Entre mis principales distracciones, además del Golf, desde siempre mantuve la necesidad de expresar muchos de mis sentimientos con las manos; ejecutando música con algunos instrumentos; haciendo pequeñas esculturas sobre materiales blandos y escribiendo sobre dos temas en particular: El Golf y las relaciones del ser humano con todo lo que lo rodea. Otro de mis ‘hobbies’ apasionantes, pero que mantengo con cierta reserva personal (que comencé fortuitamente allá por los años ’70) es el de la ovnilogía ó el estudio serio de los fenómenos extraterrestres, pero conociendo todo lo que ello implica en términos de discusiones, opiniones intransigentes, posiciones personales; dogmas de fe y tantas otras cosas… prefiero circunscribirlo a mi ámbito privado y círculo de gente que conozco, en condiciones mentales de paz como para compartir esos temas.

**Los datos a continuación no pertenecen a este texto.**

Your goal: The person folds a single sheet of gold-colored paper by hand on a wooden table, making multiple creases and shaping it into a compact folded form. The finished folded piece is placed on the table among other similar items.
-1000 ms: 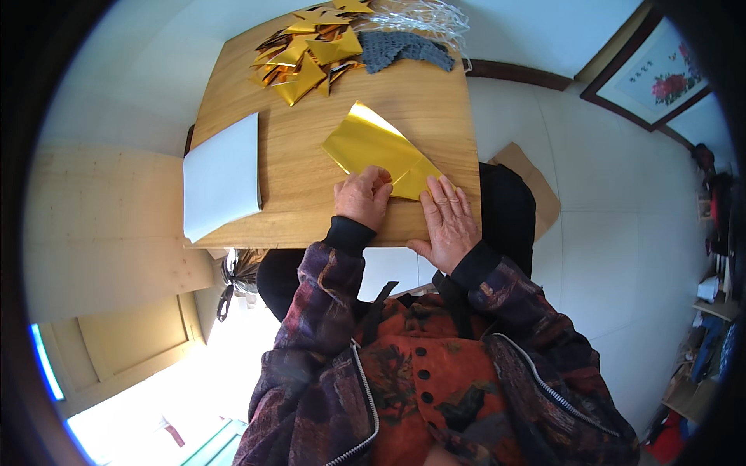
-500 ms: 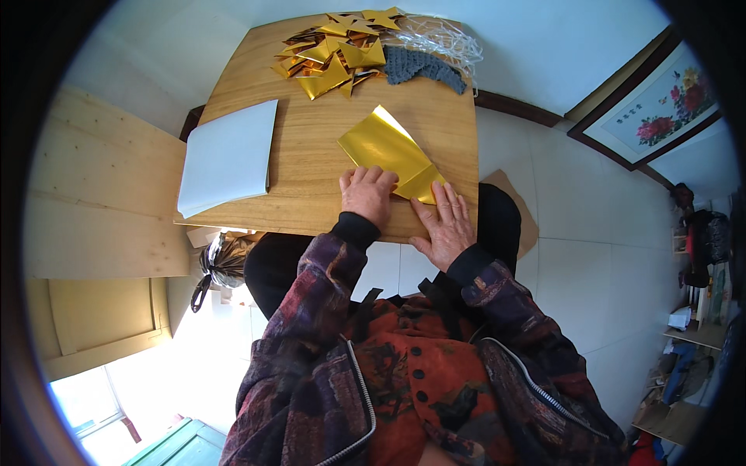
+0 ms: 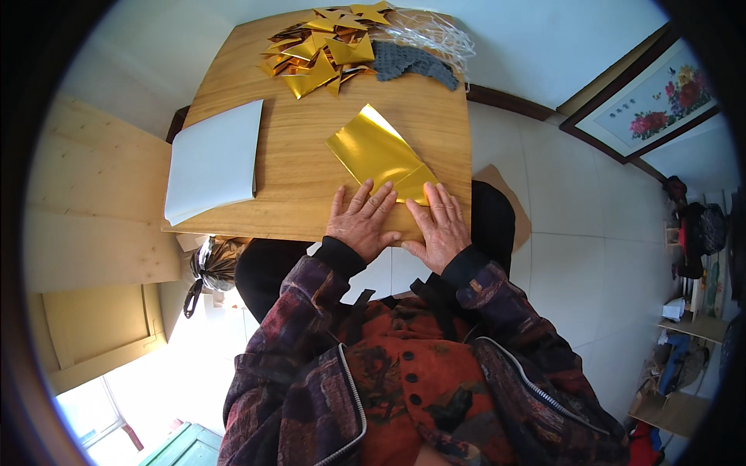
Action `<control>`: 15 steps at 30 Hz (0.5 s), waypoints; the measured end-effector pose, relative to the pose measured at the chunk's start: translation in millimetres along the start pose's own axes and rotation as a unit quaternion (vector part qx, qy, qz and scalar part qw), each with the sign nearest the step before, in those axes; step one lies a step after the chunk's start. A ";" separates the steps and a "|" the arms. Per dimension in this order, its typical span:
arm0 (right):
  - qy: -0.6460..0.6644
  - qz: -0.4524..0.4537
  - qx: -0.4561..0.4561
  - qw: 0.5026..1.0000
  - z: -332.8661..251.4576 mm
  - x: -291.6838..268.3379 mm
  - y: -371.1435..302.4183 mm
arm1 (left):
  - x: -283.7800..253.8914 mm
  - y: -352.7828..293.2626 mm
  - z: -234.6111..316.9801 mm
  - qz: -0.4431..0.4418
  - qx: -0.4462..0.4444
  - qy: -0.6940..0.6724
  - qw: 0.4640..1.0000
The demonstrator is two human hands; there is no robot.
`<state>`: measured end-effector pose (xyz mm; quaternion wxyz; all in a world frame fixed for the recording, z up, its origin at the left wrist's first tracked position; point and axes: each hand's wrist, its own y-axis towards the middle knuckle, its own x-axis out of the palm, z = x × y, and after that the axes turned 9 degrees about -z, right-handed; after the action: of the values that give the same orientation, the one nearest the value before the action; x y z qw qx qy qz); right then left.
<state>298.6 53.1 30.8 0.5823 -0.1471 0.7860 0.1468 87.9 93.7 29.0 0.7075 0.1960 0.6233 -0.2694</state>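
A sheet of shiny gold paper (image 3: 378,149) lies slantwise near the table's front edge, with a crease across its lower part. My left hand (image 3: 362,220) is open, its fingers spread and the tips resting at the paper's lower left edge. At the paper's lower right corner, my right hand (image 3: 440,227) lies flat with its fingers stretched out on it. Neither hand grips anything. The fingers cover parts of the paper's near edge.
Gold paper stars (image 3: 318,50) are heaped at the back of the wooden table (image 3: 299,155). Beside them lie a grey knitted piece (image 3: 412,62) and tangled clear strands (image 3: 431,33). A stack of white-backed sheets (image 3: 214,161) sits at the left. A framed flower picture (image 3: 653,97) stands at the right.
My left hand has uncurled from bent fingers at the paper's edge to flat, spread fingers. My right hand stays at the lower right corner. The whole view has shifted slightly.
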 end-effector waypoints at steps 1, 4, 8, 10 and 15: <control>0.001 -0.010 0.006 1.000 0.8 -0.5 -1.9 | -0.8 0.1 0.1 -0.003 -0.002 -0.003 1.000; 0.006 -0.021 0.024 0.999 6.4 -3.9 -11.5 | -3.2 1.5 0.4 -0.012 -0.006 -0.005 1.000; -0.001 -0.045 0.065 0.997 13.3 -17.1 -31.4 | -3.7 1.5 1.3 -0.025 -0.011 -0.001 1.000; 0.013 -0.087 0.123 0.989 9.7 -23.2 -33.2 | -2.5 1.0 0.9 -0.022 -0.008 -0.011 1.000; 0.039 0.039 0.022 0.998 -27.6 -2.8 15.3 | 4.0 2.1 -0.4 -0.028 -0.010 0.015 0.999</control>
<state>269.1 56.1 42.0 0.5484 -0.1091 0.8160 0.1466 89.2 95.0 24.9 0.6926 0.1753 0.6414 -0.2795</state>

Lo que más me atrapa en la actualidad es la escritura; intento a través de ella dar una pincelada de color a todo lo que observo y me resulta importante ó atractivo, para mí y quienes comparten las mismas sensaciones que yo (como en el Golf, por ejemplo). Escribí un libro dedicado al Golf y a una parte de mi vida, que espero publicar alguna vez, antes de irme…
Por lo demás, me identifico como un tipo común, que se come un ‘hot-dog’ en cualquier esquina de la ciudad, viaja en trenes, buses y subtes; se mezcla con la gente y todos los segmentos sociales sin temor a pasarla mal… disfruto de lo que la vida me da en ese instante y cada día le agradezco a Dios por lo esencial, mi familia, mis amigos y la salud que todos tenemos para deleitarnos con una flor, con una brisa de aire puro, con un tremendo paisaje agreste ó un simple plato de fideos frente a nosotros.